3.3. Authority for Social and Legal Protection of Children
An authority providing social and legal protection in accordance with the Act on Social and Legal Protection of Children.
3.4. Recipient
A person who receives personal data.
3.5. Consent
A freely given, specific, informed, and unambiguous indication of your wishes, by which you signify agreement to the processing of personal data relating to you, either by a statement or by a clear affirmative action.
3.6. Controller
A natural or legal person, public authority, agency, or other body which, alone or jointly with others, determines the purposes and means of the processing of personal data; where the purposes and means of such processing are determined by Union or Member State law, the controller or the specific criteria for its nomination may be provided for by Union or Member State law.
3.7. Third Party
A natural or legal person, public authority, agency, or body other than the data subject, controller, processor, and persons who, under the direct authority of the controller or processor, are authorized to process personal data.
3.8. Purpose
The reason why the controller processes your personal data.
3.9. Act on Social and Legal Protection of Children
Act No. 359/1999 Coll., on Social and Legal Protection of Children.
3.10. Health Insurance Company
A health insurance company under Act No. 48/1997 Coll., on Public Health Insurance and on the Amendment and Supplementing of Certain Related Acts.

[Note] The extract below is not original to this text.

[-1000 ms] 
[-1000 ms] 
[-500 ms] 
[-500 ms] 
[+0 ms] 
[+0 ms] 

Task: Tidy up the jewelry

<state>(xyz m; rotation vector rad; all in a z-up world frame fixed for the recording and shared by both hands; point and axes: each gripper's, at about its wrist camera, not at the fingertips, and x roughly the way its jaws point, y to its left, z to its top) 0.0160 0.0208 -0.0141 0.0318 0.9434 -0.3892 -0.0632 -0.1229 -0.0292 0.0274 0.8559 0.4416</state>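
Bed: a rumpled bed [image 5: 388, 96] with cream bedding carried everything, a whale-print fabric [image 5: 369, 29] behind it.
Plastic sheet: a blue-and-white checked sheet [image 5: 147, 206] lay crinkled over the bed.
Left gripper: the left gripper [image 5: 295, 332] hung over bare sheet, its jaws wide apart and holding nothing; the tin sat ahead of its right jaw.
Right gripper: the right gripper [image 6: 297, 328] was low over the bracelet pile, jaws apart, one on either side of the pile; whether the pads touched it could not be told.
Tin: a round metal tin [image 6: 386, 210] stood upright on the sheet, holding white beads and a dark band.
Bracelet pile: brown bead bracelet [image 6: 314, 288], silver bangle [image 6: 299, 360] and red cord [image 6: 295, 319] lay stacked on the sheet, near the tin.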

3.11. Processing of Personal Data
Any operation or set of operations which is performed on your personal data or on sets of personal data, whether or not by automated means, such as collection, recording, organization, structuring, storage, adaptation or alteration, retrieval, consultation, use, disclosure by transmission, dissemination or otherwise making available, alignment or combination, restriction, erasure, or destruction.
3.12. Processor
A natural or legal person, public authority, agency, or other body which processes personal data on behalf of the controller.4. Processed Personal Data, Purposes, Methods, and Period of Processing
4.1. Scope of Processed Data
4.1.1. Sources of Personal Data
We obtain your personal data from various sources, especially directly from you or from our activities, namely:
when you visit the Website;
when you subscribe to our newsletter;
when you request support or our services; and
when you enter into a contractual relationship with us.
4.1.2. Collected Data
We only process such personal data that you or other persons authorized by you provide to us through the above-mentioned sources. We process, in particular, the following personal data:
Identification data: name, surname, date of birth, residence, marital status, information about children (name, surname, date of birth), job position, affiliation with an organization, identification data of a legal entity.

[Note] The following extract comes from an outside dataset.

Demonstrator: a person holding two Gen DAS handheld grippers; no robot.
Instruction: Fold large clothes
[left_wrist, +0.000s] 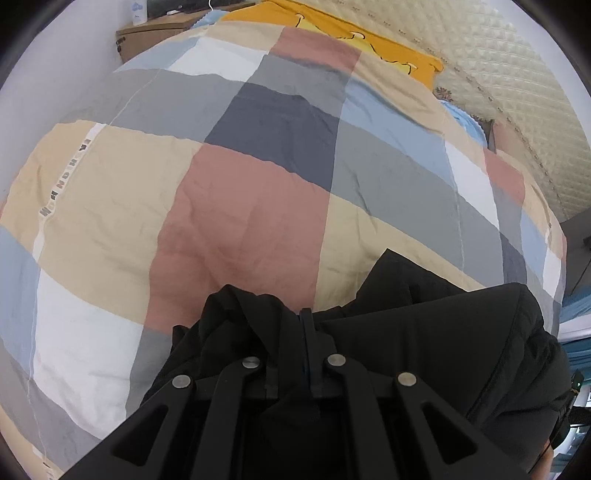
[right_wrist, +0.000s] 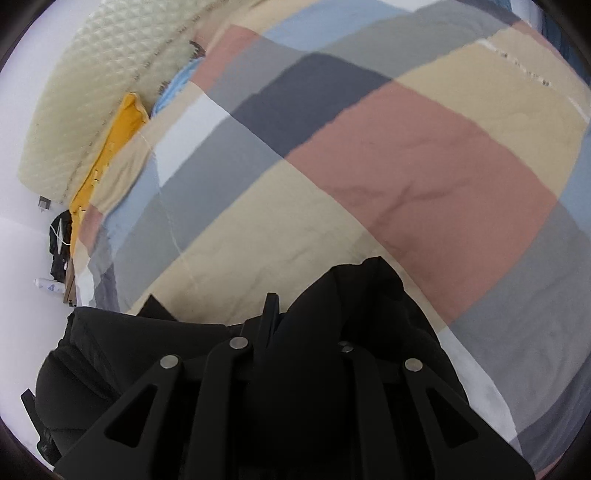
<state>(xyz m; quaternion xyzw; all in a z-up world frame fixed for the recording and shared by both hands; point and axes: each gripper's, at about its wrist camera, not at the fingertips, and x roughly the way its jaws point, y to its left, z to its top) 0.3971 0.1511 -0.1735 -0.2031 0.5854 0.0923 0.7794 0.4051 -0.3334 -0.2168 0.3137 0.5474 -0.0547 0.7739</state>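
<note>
Left wrist: one black garment (left_wrist: 424, 332), one quilt (left_wrist: 240, 206).

the black garment (left_wrist: 424, 332) is showing as matt, smooth cloth. the patchwork quilt (left_wrist: 240, 206) is looking like soft, creased cotton. the left gripper (left_wrist: 304, 325) is appearing as matt black plastic with dull metal rivets; the headboard (left_wrist: 498, 55) is reading quilted, slightly glossy.
</note>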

Contact data: email address, mailing address, phone number.
Payment and transaction data: account number and other bank account details, account holder’s name, payment details.
Information provided during counseling: any other information provided during counseling, documents obtained as part of the cooperation.

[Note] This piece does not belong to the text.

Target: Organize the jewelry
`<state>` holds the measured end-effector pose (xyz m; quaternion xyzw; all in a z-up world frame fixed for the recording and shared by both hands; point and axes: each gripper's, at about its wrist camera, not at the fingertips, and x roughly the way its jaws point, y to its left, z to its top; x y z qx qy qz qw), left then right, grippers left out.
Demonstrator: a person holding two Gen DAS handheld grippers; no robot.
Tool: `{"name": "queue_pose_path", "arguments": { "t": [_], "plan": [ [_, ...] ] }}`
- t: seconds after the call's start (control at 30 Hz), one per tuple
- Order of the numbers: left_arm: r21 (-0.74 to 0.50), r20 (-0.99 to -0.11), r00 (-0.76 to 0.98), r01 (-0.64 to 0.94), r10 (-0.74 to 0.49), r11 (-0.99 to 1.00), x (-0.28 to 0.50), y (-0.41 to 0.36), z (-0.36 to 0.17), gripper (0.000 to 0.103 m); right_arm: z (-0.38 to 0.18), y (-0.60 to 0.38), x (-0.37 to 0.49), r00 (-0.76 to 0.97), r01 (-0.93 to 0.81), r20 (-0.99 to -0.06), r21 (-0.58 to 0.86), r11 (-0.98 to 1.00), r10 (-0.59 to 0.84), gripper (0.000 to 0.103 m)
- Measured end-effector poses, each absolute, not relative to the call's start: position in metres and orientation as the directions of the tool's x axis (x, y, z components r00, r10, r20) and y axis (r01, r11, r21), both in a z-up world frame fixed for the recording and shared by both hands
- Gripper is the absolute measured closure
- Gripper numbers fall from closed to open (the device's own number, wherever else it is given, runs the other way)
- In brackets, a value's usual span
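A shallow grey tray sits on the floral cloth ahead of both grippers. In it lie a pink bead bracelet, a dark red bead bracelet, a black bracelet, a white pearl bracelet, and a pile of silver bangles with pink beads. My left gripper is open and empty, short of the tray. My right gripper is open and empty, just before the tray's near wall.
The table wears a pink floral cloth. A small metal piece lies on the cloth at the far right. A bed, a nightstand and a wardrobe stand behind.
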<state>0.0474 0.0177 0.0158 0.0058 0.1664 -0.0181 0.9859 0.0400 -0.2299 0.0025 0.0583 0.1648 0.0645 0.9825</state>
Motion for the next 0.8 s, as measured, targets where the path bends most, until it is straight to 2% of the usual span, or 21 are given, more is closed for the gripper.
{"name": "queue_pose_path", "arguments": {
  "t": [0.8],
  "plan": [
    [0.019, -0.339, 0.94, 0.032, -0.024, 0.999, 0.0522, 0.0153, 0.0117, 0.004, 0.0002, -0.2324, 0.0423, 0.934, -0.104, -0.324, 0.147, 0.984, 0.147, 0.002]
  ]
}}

Health data: data indicating health status, especially current condition, allergies, past procedures, information on pregnancy, past illnesses, etc.
Sensitive data: special categories of personal data within the meaning of Article 9 GDPR, which include Health Data, data related to sexual life, and data on criminal offenses.
Data related to contract performance: data related to contract performance, data on mutual communication in connection with the sale of goods or services offered on the Website, data on complaints.
Data from cookies: upon accessing the Website or using it, we may use cookies and other tracking technologies to automatically collect the following information: device information (hardware model, operating system and version, unique device identifiers, mobile network information, device storage information), location information (IP address, time zone, mobile service provider information), usage data (including but not limited to: frequency of use, areas and features of our Website you visit, ways of using it in general, engagement with specific features).
4.1.3. Purpose, Grounds, and Retention Period of Processing
Personal data is processed for (a) specific purposes of individual projects described below, (b) general purposes of FH, and (c) purposes related to the operation of the FH Website.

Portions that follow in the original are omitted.